Maley also has had help from Jesse Turner, his longtime friend and bandmate in Equally Challenged who has served as accompanist all nine years Maley has been teaching.

And Maley has had big-time community support.

His first year as a teacher at Tozer Maley’s music budget was $300.

Music teacher Paul Maley, center left, plays popular music students are going to learn in Grandview Groove Percussion Ensemble’s practice at Grandview Elementary School in Windsor. (Michael Brian/mbrian@greeleytribune.com)

“At Grandview alone, I have raised and been donated $17,000 worth of new instruments,” he said. Fundraisers have included the Bacon and Beer Fest at High Hops, created by Maley and his friend, Carli Taylor, along with donations from the Piano and Guitar Institute and from private donations.

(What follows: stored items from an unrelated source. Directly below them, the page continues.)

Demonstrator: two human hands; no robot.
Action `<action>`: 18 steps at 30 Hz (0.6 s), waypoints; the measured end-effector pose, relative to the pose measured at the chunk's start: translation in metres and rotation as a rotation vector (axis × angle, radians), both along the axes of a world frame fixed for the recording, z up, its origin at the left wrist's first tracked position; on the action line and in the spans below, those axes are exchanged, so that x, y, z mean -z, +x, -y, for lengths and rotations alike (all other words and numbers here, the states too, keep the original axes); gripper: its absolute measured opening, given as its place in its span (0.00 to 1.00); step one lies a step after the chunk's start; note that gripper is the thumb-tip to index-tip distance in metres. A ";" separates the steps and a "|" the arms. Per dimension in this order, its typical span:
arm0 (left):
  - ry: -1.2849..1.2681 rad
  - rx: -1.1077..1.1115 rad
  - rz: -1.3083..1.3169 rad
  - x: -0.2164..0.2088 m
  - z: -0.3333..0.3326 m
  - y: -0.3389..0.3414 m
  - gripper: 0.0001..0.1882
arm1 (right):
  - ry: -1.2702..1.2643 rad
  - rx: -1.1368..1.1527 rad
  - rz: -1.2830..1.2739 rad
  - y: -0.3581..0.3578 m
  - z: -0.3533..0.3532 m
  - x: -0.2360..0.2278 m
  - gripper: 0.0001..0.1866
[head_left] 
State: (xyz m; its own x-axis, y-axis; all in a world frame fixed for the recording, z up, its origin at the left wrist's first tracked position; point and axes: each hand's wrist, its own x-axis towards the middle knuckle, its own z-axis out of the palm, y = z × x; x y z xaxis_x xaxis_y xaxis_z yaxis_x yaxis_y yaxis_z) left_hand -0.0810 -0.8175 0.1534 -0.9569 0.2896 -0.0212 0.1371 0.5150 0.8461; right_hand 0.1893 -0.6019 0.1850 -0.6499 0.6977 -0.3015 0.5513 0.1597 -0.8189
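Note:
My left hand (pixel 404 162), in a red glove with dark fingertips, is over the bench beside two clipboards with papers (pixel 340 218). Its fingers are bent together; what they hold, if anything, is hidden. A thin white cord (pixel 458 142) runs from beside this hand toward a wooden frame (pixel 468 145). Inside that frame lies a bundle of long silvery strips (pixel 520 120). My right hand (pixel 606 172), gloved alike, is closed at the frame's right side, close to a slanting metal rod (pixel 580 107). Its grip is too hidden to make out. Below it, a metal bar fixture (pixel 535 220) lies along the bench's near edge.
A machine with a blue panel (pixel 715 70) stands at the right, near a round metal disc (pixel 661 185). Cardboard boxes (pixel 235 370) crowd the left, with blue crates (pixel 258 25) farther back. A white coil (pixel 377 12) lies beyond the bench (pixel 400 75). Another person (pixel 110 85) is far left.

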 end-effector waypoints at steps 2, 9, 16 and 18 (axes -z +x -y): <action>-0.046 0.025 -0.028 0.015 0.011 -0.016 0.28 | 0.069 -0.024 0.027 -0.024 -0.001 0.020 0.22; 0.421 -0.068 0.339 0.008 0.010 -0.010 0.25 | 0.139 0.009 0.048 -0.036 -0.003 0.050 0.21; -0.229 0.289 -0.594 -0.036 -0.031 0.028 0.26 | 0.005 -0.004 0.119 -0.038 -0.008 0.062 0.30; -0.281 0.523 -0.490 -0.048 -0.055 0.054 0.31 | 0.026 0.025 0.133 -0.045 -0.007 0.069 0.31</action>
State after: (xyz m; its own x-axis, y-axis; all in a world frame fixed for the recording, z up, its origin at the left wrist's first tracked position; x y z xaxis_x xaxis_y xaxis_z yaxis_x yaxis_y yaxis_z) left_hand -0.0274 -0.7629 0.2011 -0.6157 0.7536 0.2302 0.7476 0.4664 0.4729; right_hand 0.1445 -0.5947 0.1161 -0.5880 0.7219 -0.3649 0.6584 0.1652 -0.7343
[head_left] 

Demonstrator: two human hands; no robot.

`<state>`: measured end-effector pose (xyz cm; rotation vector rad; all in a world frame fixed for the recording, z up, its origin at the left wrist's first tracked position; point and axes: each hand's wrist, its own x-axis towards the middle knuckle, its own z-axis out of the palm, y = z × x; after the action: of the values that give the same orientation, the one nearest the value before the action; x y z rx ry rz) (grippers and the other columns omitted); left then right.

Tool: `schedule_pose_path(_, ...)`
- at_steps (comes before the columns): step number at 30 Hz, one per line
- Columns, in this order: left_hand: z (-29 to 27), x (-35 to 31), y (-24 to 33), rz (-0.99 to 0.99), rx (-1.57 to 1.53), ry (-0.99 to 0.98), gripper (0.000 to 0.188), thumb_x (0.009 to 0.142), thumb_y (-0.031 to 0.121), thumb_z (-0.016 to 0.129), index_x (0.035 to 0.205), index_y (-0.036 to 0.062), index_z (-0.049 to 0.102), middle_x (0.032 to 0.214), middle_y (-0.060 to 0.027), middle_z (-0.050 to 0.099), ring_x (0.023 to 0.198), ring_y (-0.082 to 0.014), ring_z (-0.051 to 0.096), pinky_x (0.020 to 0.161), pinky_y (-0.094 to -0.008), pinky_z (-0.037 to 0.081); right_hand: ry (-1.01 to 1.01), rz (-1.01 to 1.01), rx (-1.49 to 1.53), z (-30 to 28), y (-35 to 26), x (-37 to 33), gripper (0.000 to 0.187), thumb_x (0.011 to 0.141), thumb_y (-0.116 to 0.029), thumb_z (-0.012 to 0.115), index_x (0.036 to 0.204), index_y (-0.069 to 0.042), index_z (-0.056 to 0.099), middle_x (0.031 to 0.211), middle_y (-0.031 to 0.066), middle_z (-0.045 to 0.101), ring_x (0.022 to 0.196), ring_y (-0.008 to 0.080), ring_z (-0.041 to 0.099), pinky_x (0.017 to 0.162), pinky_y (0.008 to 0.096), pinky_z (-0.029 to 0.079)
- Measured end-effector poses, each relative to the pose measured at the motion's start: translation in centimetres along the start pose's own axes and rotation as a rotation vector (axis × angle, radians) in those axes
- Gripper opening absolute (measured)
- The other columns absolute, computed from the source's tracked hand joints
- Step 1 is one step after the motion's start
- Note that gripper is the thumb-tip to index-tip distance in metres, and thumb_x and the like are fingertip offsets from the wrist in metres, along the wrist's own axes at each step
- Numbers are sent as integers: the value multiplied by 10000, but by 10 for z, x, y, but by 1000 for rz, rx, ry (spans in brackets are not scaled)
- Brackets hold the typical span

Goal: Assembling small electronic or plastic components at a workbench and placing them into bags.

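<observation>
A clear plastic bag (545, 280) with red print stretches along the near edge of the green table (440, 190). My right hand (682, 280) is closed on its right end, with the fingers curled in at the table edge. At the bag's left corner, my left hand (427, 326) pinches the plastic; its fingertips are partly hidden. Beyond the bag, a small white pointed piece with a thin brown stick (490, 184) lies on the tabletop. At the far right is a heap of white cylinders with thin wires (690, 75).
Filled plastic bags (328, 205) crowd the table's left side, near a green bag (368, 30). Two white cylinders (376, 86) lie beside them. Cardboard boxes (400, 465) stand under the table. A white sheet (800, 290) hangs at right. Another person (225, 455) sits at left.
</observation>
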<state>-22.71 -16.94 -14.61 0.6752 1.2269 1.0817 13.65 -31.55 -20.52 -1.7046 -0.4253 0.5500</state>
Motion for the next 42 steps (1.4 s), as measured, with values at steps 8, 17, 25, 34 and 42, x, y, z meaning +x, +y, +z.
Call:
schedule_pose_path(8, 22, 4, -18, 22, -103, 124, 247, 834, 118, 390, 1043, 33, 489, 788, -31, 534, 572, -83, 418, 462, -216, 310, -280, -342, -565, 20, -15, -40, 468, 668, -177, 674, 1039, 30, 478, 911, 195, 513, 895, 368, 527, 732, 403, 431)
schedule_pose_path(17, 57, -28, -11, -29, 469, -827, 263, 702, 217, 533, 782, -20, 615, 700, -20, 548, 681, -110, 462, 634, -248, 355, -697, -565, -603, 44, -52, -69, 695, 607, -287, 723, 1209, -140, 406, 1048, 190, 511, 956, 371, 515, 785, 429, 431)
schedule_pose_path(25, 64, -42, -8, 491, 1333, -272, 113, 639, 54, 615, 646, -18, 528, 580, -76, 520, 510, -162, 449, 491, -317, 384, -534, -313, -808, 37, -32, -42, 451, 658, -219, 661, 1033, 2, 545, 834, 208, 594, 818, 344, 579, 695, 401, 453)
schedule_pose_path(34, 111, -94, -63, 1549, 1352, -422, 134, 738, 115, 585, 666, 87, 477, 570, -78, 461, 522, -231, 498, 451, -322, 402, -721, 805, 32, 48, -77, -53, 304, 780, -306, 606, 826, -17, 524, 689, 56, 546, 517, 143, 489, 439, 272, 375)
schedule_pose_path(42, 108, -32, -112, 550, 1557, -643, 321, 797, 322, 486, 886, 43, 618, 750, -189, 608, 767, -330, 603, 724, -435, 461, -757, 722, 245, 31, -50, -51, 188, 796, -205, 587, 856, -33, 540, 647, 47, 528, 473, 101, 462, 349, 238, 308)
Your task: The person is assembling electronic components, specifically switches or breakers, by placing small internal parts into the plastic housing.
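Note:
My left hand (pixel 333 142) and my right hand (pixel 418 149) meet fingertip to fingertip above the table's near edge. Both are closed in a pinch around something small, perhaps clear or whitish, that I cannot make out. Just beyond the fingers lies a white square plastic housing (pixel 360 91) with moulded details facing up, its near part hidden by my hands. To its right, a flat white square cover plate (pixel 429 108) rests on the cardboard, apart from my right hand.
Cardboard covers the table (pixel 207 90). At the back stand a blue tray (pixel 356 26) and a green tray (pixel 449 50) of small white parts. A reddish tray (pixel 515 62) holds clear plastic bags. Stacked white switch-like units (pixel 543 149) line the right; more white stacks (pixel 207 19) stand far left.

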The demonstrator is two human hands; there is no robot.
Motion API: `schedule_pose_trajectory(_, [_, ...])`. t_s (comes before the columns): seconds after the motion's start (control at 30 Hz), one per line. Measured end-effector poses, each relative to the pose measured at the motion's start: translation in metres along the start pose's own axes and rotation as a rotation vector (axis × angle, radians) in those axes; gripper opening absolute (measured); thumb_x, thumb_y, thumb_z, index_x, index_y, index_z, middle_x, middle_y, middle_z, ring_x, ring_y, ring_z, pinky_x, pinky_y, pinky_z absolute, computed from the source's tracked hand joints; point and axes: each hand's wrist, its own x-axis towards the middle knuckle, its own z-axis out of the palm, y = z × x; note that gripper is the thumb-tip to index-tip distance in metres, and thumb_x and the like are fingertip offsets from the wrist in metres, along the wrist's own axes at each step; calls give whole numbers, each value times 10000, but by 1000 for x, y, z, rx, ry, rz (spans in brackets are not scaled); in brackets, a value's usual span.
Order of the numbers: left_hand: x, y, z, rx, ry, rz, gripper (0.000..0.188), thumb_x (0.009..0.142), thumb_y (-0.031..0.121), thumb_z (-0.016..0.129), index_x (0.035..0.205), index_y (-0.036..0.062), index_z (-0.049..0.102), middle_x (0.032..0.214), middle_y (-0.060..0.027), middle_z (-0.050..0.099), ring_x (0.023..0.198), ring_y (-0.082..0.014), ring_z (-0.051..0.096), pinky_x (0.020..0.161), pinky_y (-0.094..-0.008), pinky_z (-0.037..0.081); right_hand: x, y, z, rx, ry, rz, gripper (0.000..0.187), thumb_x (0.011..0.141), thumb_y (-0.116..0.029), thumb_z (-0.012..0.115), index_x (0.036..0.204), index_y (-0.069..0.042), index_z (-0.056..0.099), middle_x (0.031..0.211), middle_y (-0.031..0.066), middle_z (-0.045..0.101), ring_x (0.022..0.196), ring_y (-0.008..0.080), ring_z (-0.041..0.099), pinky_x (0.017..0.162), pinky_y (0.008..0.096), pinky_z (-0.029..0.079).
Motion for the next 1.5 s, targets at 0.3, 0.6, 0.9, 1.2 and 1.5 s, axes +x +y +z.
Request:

Funds have gone toward the purchase of xylophones, tubanos, steel pans, mallets, a drum set, sound system and miscellaneous percussion instruments.

Another plus for working at Grandview for Maley? His students include his own sons, Hudson, 6, and Crosby, 5.

Outside of teaching and the occasional ski trip, Maley continues to make music every chance he gets.

“When I was 15, my life’s dream was to play Red Rocks.”

It took him 20 years, but he got that opportunity when he was invited to perform with Whiskey Blanket.

Now he wants his students to experience the same thrill of performing at the iconic venue, perhaps prior to a showing of a children’s movie at Film on the Rocks.

So what about Maley’s dreams of being a big-time rock star?

“Only if I could be a rock star in the summertime,” he laughs. “I wouldn’t want to give up the music program, my kids, my teammates, my principal. I’m very spoiled by life right now.”

But, for Dave Grubbs, principal at Grandview who has a cameo in Grandview Groove and Grandview Melody Singers’ latest video “Happy” by Pharrell Williams, Paul Maley already “literally is a rock star.”